**Assigned task:** Pull every line holding the word "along" out of the data and copy it.

**Data provided:**
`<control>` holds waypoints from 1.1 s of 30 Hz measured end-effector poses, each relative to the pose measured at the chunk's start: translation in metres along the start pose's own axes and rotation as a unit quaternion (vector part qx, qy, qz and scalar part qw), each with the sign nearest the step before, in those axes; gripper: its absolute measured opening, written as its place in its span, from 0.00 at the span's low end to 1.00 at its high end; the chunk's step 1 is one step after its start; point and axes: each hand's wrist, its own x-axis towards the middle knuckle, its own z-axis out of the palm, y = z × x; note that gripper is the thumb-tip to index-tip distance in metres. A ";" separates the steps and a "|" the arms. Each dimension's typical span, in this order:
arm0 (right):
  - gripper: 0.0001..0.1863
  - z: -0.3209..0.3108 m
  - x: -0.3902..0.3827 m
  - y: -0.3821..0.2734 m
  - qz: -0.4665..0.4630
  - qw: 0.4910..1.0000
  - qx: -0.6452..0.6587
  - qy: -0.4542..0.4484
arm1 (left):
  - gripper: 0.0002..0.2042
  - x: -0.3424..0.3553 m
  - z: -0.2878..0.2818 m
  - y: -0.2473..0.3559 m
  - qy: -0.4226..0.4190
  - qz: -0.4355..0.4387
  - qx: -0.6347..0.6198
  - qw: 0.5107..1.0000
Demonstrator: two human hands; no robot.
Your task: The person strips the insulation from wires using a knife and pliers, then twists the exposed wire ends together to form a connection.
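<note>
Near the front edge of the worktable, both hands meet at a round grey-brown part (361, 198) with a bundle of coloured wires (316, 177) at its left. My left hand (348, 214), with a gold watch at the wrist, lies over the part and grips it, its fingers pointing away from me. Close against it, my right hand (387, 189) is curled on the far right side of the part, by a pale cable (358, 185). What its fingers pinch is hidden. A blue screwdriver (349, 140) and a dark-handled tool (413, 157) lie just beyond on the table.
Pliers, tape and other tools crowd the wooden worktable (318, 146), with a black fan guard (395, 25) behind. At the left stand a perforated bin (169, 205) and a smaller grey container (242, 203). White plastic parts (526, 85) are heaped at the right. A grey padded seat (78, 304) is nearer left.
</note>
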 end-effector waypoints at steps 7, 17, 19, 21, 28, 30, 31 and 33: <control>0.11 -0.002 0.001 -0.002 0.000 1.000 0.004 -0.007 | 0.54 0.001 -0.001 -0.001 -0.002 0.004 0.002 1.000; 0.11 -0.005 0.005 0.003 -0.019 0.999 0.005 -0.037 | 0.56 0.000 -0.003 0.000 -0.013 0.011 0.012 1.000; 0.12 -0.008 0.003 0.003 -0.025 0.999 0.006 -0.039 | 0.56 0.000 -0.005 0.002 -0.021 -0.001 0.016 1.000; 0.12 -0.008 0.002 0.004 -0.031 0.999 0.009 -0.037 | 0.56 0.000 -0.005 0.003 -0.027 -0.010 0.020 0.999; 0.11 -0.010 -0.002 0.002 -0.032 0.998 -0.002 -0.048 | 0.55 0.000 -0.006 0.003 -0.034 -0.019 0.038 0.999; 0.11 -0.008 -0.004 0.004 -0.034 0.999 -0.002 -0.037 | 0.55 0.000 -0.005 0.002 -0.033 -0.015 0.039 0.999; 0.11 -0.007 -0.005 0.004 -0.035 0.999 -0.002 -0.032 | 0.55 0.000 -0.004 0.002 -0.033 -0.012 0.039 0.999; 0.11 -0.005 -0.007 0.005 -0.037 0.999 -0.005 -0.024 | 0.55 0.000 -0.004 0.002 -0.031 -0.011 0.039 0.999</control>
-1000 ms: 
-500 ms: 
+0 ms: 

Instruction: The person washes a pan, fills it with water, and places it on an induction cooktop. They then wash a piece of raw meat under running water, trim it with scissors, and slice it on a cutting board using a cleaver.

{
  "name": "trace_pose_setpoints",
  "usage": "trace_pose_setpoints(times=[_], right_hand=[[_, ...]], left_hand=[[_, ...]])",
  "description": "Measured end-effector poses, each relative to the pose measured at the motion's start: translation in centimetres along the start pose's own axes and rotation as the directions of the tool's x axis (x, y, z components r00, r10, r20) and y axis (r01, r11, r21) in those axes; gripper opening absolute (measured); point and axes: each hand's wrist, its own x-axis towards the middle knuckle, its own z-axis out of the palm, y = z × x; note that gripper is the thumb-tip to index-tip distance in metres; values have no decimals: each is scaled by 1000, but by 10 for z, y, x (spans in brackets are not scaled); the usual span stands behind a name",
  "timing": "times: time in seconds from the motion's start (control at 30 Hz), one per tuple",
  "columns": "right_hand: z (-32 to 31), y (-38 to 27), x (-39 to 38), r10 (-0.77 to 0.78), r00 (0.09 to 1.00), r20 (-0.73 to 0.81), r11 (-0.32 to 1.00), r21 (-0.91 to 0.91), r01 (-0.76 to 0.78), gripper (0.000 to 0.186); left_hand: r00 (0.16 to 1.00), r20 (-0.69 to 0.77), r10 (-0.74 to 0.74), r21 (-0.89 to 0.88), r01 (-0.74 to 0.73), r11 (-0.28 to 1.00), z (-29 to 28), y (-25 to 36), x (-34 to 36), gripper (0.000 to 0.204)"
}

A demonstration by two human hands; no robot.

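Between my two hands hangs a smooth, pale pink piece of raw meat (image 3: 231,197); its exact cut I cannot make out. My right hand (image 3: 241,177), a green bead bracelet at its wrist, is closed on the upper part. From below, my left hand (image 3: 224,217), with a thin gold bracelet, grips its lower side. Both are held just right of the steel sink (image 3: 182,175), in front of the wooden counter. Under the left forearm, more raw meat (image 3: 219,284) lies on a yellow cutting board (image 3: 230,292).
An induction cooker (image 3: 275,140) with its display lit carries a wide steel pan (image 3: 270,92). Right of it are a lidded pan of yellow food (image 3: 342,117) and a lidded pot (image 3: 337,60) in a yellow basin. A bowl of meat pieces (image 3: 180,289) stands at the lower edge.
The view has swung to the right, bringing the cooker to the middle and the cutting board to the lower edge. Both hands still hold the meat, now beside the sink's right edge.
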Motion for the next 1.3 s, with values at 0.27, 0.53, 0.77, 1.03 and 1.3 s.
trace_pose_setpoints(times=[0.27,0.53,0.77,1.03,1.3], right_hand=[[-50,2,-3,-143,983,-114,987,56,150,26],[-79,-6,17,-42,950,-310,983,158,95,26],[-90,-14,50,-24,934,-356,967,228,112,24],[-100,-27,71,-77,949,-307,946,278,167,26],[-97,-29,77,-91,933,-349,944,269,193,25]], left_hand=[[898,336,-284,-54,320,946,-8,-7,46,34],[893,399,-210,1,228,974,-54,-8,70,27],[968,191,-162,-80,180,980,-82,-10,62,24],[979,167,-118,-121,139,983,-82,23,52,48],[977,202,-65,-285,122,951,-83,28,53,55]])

**Reply to the task:**
`<control>` holds waypoints from 1.1 s of 30 Hz measured end-effector poses, each relative to the pose measured at the chunk's start: translation in metres along the start pose's own axes and rotation as a unit quaternion (vector part qx, qy, qz and scalar part qw), each with the sign nearest the step before, in those axes; gripper: its absolute measured opening, written as its place in its span, from 0.00 at the span's low end to 1.00 at its high end; the chunk's step 1 is one step after its start; point and axes: each hand's wrist, its own x-axis towards the middle knuckle, its own z-axis out of the palm, y = z × x; note that gripper is the thumb-tip to index-tip distance in metres. A ";" separates the steps and a "|" the arms. Each dimension's typical span, in this order:
  "description": "Measured end-effector poses, each relative to the pose measured at the motion's start: translation in centimetres along the start pose's own axes and rotation as the directions of the tool's x axis (x, y, z components r00, r10, r20) and y axis (r01, r11, r21) in those axes; gripper opening absolute (measured); point and axes: each hand's wrist, its own x-axis towards the middle knuckle, its own z-axis out of the palm, y = z × x; note that gripper is the thumb-tip to index-tip distance in metres; values have no decimals: each is scaled by 1000, but by 10 for z, y, x (spans in brackets are not scaled); the usual span stands behind a name",

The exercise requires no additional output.